Thanks for the reply. Spoke with them last night and they weren't able to offer any details on 2014 pricing. I know they are already selling the 2013 Roubaix Sport for about $200 less than MSRP. Who knows if that trend will continue into next year's models.

Got to glance at the dealer book though. It appears there are more 105 components on the 2014 Sport. That, combined with the new frame makes it tempting to just hold off for now.


----------



## nismo73 (Jul 29, 2009)

FYI. Saw a pic of the 2014 Sport...black with silver lettering and some red accents. Looks like the 105 levers, but a black colored crank instead of the silver colored one on the '13.


----------



## apetro3 (Jul 25, 2013)

nismo73 said:


> FYI. Saw a pic of the 2014 Sport...black with silver lettering and some red accents. Looks like the 105 levers, but a black colored crank instead of the silver colored one on the '13.
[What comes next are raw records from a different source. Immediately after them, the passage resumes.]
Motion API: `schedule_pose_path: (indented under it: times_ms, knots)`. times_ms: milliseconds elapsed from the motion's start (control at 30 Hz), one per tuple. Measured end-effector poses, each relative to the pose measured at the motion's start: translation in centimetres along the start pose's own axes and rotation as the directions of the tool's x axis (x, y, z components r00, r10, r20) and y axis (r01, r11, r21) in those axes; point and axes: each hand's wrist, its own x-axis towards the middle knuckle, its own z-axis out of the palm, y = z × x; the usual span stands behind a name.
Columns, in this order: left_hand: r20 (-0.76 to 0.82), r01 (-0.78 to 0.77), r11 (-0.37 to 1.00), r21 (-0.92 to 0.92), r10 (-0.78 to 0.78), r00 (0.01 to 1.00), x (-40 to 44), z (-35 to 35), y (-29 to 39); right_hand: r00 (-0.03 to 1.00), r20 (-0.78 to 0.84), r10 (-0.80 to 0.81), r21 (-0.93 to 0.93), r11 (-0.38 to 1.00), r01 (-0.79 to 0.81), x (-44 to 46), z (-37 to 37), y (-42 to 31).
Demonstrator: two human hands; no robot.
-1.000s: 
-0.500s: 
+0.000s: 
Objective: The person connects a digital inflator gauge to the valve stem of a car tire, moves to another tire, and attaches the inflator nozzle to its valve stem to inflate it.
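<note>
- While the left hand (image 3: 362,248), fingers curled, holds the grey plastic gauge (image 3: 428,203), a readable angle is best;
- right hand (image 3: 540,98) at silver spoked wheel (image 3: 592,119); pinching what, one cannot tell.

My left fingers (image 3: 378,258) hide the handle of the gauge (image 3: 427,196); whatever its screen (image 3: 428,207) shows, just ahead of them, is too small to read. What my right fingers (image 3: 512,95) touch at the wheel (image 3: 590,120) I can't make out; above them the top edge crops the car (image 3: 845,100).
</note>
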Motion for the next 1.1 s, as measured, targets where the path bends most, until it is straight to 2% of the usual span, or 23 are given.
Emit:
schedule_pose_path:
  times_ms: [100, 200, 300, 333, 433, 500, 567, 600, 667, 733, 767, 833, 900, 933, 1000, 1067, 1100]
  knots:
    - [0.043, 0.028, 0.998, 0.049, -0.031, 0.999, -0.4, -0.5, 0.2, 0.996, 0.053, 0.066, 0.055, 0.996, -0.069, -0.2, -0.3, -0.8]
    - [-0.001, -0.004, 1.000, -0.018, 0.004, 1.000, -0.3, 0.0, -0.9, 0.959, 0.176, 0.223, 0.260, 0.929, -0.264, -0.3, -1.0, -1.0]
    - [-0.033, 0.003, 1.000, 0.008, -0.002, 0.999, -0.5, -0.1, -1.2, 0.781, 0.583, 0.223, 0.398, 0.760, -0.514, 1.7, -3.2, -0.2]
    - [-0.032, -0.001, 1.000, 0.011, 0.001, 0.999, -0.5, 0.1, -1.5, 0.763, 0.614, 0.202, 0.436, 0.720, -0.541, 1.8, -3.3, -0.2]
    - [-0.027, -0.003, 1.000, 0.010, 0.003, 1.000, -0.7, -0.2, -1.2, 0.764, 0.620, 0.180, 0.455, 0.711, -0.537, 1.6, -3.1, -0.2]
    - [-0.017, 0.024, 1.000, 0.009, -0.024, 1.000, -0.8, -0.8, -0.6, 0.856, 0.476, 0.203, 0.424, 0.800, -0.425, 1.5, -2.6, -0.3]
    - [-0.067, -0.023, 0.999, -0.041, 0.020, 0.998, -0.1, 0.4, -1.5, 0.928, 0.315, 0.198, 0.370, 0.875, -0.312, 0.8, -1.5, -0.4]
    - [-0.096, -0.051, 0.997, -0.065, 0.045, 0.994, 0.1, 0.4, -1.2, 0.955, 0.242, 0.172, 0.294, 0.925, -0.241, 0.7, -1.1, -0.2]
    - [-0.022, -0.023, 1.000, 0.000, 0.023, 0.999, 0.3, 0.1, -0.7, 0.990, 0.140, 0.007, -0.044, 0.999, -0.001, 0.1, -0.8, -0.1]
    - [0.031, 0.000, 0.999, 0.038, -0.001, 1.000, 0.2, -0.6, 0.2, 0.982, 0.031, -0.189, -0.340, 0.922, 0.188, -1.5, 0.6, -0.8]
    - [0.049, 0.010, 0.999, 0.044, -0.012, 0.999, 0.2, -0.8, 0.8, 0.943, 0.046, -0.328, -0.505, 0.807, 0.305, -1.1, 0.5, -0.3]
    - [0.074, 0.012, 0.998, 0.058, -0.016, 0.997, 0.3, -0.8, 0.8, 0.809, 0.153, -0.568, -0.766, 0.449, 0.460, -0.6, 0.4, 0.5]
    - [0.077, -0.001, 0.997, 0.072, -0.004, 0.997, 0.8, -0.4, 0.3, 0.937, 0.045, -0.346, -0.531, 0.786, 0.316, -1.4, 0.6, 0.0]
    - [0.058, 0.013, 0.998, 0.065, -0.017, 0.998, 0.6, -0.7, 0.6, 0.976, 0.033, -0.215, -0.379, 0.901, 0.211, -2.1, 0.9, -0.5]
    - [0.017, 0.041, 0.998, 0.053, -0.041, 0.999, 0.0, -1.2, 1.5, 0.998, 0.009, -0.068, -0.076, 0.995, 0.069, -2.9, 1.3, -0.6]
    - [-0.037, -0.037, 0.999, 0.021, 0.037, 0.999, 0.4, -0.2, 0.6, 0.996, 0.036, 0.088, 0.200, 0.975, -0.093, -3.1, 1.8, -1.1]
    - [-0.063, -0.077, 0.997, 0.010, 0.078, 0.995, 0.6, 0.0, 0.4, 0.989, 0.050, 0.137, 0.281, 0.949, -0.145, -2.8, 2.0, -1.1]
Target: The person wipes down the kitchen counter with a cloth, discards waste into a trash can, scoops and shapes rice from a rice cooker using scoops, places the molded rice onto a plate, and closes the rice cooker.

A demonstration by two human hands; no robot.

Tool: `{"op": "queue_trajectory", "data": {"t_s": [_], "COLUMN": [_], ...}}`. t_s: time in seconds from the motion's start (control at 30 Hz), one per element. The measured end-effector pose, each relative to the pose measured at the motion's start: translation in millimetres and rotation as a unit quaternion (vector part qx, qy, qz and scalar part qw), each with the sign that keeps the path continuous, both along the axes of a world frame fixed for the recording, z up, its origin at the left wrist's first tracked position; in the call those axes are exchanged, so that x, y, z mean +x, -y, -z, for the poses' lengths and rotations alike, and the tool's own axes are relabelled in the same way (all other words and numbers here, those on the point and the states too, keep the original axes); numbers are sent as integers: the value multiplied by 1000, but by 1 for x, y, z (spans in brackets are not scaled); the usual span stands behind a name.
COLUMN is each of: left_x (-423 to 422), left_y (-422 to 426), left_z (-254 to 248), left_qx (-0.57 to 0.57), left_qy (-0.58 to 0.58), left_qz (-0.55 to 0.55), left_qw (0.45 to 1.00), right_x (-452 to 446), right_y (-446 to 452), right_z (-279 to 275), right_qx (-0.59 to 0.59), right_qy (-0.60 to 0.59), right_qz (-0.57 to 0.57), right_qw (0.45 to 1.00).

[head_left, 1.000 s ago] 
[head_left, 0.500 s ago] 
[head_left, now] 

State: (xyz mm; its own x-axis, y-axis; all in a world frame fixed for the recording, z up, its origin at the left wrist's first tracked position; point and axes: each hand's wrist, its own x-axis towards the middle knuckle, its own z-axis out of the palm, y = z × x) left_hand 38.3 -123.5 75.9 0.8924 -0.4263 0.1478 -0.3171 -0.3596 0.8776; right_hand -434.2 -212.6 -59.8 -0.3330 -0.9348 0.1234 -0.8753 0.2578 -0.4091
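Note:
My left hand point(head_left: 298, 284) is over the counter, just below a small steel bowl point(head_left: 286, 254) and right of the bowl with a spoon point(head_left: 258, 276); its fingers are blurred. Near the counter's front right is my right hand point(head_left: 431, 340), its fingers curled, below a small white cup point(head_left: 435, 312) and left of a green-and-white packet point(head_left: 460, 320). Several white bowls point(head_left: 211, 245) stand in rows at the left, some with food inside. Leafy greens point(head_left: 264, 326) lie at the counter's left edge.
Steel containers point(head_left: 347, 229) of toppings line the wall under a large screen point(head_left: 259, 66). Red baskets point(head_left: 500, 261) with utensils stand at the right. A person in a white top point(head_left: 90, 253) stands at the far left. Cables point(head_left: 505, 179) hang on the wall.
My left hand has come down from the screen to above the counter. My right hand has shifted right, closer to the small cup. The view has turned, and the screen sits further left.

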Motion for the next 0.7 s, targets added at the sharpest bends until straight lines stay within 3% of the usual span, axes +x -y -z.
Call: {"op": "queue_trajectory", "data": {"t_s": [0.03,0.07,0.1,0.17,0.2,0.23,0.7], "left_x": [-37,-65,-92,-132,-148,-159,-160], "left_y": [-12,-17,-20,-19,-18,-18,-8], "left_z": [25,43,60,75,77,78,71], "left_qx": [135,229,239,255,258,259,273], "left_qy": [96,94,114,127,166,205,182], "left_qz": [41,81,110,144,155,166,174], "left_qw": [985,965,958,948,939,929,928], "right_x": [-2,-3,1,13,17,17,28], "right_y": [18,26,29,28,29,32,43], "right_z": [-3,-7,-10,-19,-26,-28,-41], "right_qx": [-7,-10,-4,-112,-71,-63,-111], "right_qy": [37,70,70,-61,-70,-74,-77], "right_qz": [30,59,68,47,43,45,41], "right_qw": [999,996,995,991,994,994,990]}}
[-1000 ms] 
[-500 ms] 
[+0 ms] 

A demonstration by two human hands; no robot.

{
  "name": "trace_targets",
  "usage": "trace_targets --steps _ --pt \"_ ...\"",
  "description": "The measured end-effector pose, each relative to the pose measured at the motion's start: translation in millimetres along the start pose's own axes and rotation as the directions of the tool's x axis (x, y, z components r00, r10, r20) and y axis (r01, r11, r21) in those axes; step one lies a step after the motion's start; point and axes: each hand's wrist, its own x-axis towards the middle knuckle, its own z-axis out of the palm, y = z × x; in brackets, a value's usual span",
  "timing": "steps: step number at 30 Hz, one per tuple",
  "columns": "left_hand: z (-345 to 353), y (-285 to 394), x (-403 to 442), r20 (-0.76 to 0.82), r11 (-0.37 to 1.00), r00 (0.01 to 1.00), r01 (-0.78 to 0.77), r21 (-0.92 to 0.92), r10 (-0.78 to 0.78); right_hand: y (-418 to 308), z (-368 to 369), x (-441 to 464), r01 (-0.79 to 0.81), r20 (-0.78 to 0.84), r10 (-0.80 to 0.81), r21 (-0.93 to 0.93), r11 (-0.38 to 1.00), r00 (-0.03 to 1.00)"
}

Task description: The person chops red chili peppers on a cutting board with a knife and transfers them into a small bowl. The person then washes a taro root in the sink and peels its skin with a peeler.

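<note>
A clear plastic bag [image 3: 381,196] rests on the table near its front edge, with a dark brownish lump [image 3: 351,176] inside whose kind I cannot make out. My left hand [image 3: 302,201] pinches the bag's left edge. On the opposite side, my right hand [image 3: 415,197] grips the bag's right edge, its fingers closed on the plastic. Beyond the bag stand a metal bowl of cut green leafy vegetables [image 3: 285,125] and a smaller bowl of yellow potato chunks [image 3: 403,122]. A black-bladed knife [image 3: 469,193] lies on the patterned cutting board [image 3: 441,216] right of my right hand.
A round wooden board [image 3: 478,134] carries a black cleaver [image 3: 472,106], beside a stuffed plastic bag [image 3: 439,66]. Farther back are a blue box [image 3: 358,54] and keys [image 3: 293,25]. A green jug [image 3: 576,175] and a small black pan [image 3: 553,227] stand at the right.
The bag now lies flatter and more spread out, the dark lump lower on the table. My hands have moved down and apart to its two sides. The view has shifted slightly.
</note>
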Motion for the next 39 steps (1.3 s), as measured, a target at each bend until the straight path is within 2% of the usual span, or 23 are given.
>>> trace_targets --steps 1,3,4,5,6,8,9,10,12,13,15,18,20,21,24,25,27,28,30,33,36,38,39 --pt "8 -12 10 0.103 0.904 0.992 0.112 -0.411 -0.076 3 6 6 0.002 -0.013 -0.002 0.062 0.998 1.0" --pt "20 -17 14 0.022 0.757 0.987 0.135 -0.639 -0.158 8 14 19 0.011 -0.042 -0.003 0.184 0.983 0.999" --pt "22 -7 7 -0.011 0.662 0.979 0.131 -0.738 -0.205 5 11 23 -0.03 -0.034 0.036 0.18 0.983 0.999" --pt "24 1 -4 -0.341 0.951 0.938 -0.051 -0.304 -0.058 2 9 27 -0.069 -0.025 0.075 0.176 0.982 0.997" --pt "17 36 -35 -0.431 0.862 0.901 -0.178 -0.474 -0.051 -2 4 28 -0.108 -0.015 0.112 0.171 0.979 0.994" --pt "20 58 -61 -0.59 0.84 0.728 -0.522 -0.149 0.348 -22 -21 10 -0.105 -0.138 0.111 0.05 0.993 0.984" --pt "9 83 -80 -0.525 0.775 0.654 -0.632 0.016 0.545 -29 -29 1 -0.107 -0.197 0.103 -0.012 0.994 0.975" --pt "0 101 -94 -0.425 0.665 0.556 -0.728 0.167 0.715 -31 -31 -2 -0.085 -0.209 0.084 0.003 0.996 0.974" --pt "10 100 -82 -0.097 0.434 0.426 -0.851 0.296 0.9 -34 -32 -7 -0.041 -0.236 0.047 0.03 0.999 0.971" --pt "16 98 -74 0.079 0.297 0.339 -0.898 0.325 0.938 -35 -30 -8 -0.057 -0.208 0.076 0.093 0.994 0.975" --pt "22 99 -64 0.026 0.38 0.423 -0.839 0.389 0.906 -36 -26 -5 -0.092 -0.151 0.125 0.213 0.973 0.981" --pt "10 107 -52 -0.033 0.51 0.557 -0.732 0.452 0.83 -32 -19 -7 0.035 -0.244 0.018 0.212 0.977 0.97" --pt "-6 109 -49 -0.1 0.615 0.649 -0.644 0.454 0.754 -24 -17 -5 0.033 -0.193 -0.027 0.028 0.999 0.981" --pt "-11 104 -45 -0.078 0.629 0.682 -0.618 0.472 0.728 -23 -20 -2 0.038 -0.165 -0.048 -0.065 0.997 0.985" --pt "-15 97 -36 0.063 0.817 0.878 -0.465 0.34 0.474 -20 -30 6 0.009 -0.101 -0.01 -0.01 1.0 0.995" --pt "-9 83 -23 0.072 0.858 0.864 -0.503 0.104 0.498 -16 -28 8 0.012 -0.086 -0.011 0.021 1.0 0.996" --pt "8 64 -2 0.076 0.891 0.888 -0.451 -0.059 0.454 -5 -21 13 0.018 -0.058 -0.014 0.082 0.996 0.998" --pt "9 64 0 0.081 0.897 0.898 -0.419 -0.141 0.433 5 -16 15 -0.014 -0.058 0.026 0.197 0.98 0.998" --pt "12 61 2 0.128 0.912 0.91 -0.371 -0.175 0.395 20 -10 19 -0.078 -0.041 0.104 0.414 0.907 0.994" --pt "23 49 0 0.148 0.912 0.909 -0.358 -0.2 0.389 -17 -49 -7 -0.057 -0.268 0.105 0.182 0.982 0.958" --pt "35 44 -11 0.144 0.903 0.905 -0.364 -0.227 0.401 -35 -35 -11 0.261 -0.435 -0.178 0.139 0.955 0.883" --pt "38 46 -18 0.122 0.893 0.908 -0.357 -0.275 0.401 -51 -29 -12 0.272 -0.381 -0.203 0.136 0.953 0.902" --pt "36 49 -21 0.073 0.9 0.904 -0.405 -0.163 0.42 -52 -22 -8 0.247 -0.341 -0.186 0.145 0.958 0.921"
Thanks for this info. I believe that crank could be a 105 crank, which makes it a nice little upgrade from the silver Tiagra crank on this year's model. 

The color sounds similar to the 2013, with the addition of red accents. Which I think I would be fine with.


----------



## apetro3 (Jul 25, 2013)

Just found what looks like a spec sheet for the 2014 Roubaix Sport, if anyone is interested in having a look. I think aside from the new SL4 frame, it's pretty much business as usual... It lists the crank as an FSA Gossamer.

https://livedoor.blogimg.jp/sbc_shonanfujisawa/imgs/3/6/36bc5e79.jpg

Also found some Japanese pricing info:

2014 Specialized Roubaix Sport = 194,000 Yen / $1,948
2014 Specialized Roubaix Elite = 240,000 Yen / $2,410

Now, you can't always just convert another country's price points and expect to pay that exact amount. I think there are regional pricing strategies at work. That said, 2014 prices do seem to line up with the 2013 prices, plus $50 for the Roubaix Sport. That seems like a small price to pay for the new SL4 frame and a few more 105 parts thrown in for good measure...


----------